Sur la démarche de l’auteur, il écrit : "Pour saisir l’intérêt de cette façon de procéder, il faut se souvenir que sa vie durant Diop s’est adressé à la fois aux spécialistes des disciplines scientifiques les plus pointues et aux damnés de la terre, en particulier aux Nègres".

"Il fallait trouver un moyen de réconcilier ces deux publics naturellement situés à des années-lumière l’un de l’autre. Il était de toute façon hors de question pour cet intellectuel organique de se résigner à la moindre coupure d’avec son peuple", relève-t-il.

Le préfacier ajoute : "Le présent ouvrage reste donc fidèle, dans son concept, à la démarche diopienne. Nous y retrouvons l’intellectuel ne rechignant pas à aller au charbon et le savant soucieux de s’en tenir aux faits avérés, laissant du même coup ses contradicteurs se vautrer dans les eaux fétides de leurs préjugés".

"Est-ce Khadim Ndiaye qui s’en est allé rendre visite à son maître dans l’au-delà ou est-ce ce dernier qui est venu le trouver sur la terre des hommes ?", se demande Boubacar Boris Diop, qui constate que la voix de l’auteur de "Nations nègres et culture’’ semble "si proche.".

"Seule une réelle maîtrise du sujet permet d’imaginer les bonnes questions et de savoir à quel endroit précis de sa foisonnante production scientifique trouver les réponses appropriées de Cheikh Anta Diop", estime Diop.

"Quoi qu’il en soit, les interrogations de l’auteur de Conversations avec Cheikh Anta Diop restent les nôtres, celles du commun des mortels, et il sait nous restituer sa moisson dans une langue lumineuse et honnête, loin du consternant pathos à la mode", dit-il.

Il s’agit, entre autres, d’interrogations sur les questions linguistique et raciale, "l’aliénation par la religion comme facteur de régression", les relations internationales et le sujet de la souveraineté des Etats…

Dans le dernier chapitre du livre, le Maître a ce mot qui sonne comme un appel au dialogue pour créer les conditions d’une paix fondée sur le respect des différences : "Pour qu’il y ait une fraternisation réelle entre les peuples, affirme-t-il, il faudrait que les forces soient plus ou moins égales, qu’elles se neutralisent par la dissuasion. Cette fraternisation souhaitée serait viable si chaque peuple s’arme d’abord de son identité culturelle renforcée".

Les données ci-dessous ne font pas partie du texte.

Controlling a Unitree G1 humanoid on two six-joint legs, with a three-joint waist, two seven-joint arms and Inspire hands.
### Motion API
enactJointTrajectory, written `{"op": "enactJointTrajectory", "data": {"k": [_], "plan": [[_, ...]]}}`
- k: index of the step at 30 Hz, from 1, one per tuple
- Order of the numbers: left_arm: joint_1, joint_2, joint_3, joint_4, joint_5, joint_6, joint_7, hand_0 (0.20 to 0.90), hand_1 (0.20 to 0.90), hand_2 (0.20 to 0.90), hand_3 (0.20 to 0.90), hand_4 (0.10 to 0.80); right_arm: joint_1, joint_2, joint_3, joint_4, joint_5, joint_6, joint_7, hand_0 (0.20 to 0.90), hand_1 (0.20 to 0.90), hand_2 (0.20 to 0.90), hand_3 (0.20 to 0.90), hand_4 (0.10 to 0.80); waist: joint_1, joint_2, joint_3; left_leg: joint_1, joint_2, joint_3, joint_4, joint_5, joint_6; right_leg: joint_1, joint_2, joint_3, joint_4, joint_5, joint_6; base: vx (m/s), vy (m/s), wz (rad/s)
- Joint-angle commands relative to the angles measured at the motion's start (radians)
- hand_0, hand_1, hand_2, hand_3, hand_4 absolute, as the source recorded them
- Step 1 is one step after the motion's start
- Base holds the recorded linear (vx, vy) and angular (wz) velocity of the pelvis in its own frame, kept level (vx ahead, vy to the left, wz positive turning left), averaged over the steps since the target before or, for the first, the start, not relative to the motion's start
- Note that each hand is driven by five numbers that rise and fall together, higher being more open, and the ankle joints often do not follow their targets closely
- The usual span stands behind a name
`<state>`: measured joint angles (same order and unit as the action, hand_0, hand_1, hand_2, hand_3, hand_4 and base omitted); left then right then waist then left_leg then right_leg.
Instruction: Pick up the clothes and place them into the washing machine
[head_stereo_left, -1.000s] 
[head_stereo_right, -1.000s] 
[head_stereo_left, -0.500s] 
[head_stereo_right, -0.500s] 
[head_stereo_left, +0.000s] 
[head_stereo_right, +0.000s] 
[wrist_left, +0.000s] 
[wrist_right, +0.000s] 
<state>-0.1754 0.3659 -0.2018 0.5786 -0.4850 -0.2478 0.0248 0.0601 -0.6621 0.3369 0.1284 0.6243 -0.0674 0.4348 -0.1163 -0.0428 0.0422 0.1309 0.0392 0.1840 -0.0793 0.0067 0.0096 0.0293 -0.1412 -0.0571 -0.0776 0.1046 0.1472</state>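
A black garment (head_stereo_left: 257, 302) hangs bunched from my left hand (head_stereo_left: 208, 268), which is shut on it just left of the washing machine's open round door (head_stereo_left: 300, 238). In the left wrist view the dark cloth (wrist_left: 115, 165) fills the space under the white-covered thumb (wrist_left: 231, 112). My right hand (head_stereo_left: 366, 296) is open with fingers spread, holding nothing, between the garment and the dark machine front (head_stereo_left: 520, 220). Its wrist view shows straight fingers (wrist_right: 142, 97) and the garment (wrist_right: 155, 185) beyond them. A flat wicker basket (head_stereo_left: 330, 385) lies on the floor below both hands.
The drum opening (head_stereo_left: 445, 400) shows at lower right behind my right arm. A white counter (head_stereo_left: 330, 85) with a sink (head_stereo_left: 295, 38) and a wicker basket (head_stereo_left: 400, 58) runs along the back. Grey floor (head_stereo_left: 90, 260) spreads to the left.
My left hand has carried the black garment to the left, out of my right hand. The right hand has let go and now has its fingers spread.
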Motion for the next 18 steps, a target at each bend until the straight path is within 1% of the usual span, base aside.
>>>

Le dialogue se poursuivra. C’est le Maître qui en donne une indication claire : "Je reviendrai Ndongo. En attendant, sors de ta réserve et partage ce que tu as appris sur la personnalité culturelle. Pourquoi rester silencieux comme une ombre ? La fontaine doit jaillir. Des entrailles doivent surgir les bonnes paroles. La nuit doit révéler ses secrets. Vas-y et déverse un torrent de mots".

"La bulle était à hauteur de ma chambre. Le Maître sortit, me déposa sur le lit et s’éclipsa avec la bulle comme par enchantement. Je me réveillai en sursaut, tout en sueur. J’avais la gorge sèche. Je me levai, regardai par la fenêtre. Je ne vis personne", écrit l’auteur. Vivement la suite.